Brasil
Faraó dos Bitcoins admite manipular mercado de criptomoedas
Em depoimento exclusivo, o casal Glaidson Acácio dos Santos, conhecido como o “Faraó dos Bitcoins”, e sua esposa, Mirelis Yoseline Diaz Zerpa, explicaram como operava o esquema que, segundo a polícia, movimentou mais de R$ 38 bilhões e prejudicou cerca de 77 mil pessoas. Essas informações foram divulgadas pelo programa Fantástico, da TV Globo. As declarações feitas em juízo investigam se eles cometeram crimes financeiros.
Glaidson admitiu que era uma “baleia” no mundo das criptomoedas, termo usado para investidores que possuem grande quantidade de ativos e conseguem influenciar os preços do mercado. Ele explicou que, como baleia, fazia manipulações juntamente com outros grandes investidores para influenciar o preço das moedas digitais.
O casal é acusado de liderar uma organização criminosa que aplicava pirâmide financeira disfarçada de investimento em criptomoedas, por meio da empresa GAS Consultoria. Glaidson está preso desde 2021 e também enfrenta acusações relacionadas a outros crimes graves.
A GAS Consultoria prometia rendimentos superiores ao mercado, atraindo milhares de investidores, incluindo empresas, artistas, jogadores de futebol e pessoas comuns, muitas delas endividadas. Na Justiça, 77 mil credores buscam ressarcimento de quase R$ 3 bilhões. Glaidson detalhou o funcionamento do esquema, incluindo a transferência de dinheiro em espécie para sua carteira da GAS em São Paulo.
A esposa, Mirelis Zerpa, não foi presa inicialmente com ele e saiu do país, morando em Chicago, nos Estados Unidos. Ela foi detida pela imigração americana três anos depois e deportada para o Brasil. Embora acusada de co-liderar o esquema, ela nega o envolvimento administrativo e afirma que sua função era analisar o mercado para potencializar lucros em criptomoedas.
Após a prisão do marido, Mirelis mudou-se para a Flórida. O Ministério Público Federal identificou saques de 4,5 mil bitcoins equivalentes a R$ 1 bilhão na região. Dois semanas depois, ela anunciou nas redes sociais a criação da plataforma GMX, que prometia lucros de 10%. Ela afirmou que os valores sacados eram pessoais e usados para movimentar os ativos da GAS.
A carteira digital do Faraó dos Bitcoins está protegida em um cofre da Polícia Federal e acessível apenas por senha.

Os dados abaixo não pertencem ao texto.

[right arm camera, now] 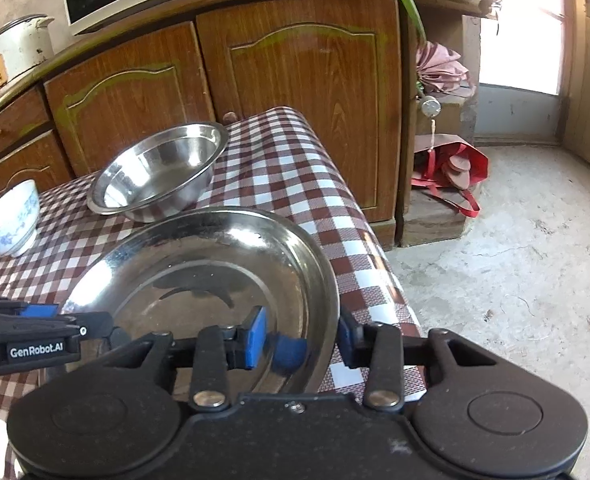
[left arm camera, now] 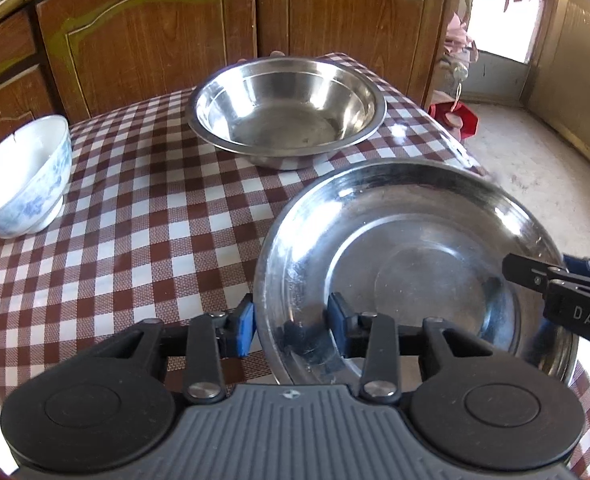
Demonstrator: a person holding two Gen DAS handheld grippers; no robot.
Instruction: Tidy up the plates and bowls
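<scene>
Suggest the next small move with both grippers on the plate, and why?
Probably lift the plate straight up, level. The left gripper and right gripper each straddle its rim on opposite sides, one finger inside and one outside, and it seems to rest on the table. The steel bowl behind looks like the stacking spot.

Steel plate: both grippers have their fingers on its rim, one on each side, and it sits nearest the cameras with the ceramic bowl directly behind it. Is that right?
Not quite. Directly behind the steel plate is the steel bowl; the ceramic bowl stands off to the left. The left wrist view shows it. The left gripper and right gripper do have their fingers on its rim, one on each side.
</scene>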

Ele se recusou a revelar o valor armazenado por temer pela sua segurança, porém garantiu ter recursos suficientes para quitar os credores.

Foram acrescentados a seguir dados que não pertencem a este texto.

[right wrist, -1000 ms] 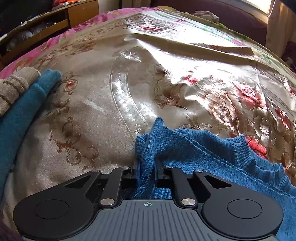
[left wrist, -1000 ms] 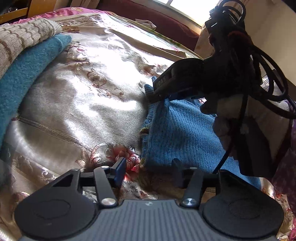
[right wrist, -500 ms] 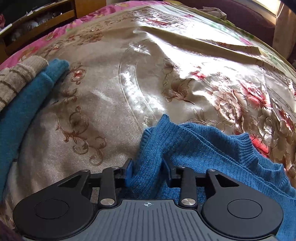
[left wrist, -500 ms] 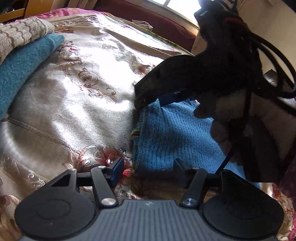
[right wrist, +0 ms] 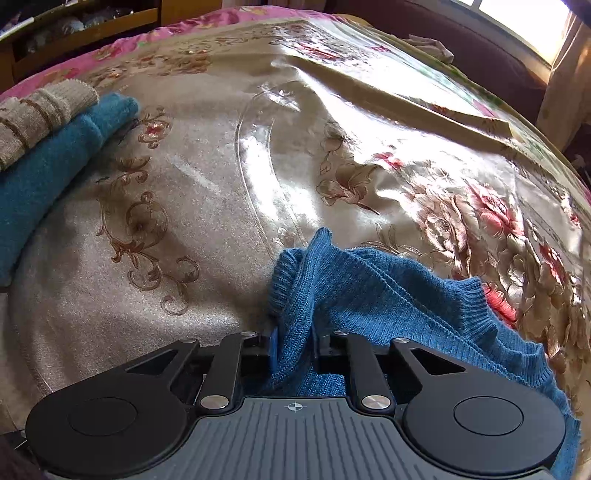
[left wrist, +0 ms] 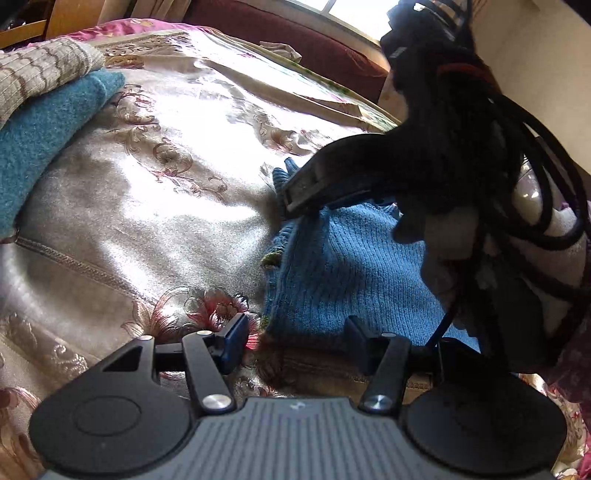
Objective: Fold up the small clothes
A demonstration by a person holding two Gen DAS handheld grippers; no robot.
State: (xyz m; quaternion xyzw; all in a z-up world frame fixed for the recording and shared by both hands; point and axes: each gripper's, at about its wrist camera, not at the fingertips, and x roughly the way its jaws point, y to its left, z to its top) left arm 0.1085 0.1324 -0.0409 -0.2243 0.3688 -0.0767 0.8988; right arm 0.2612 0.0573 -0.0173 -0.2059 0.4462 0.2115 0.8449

Caso condenados, o casal e outros acusados podem pegar mais de 40 anos de prisão. A defesa de Glaidson Acácio afirma que ele é inocente e que os pagamentos foram suspensos por ordem judicial. Os advogados de Mirelis alegam que ela não fazia parte da administração da empresa e que os valores retirados após a prisão foram para ressarcir clientes.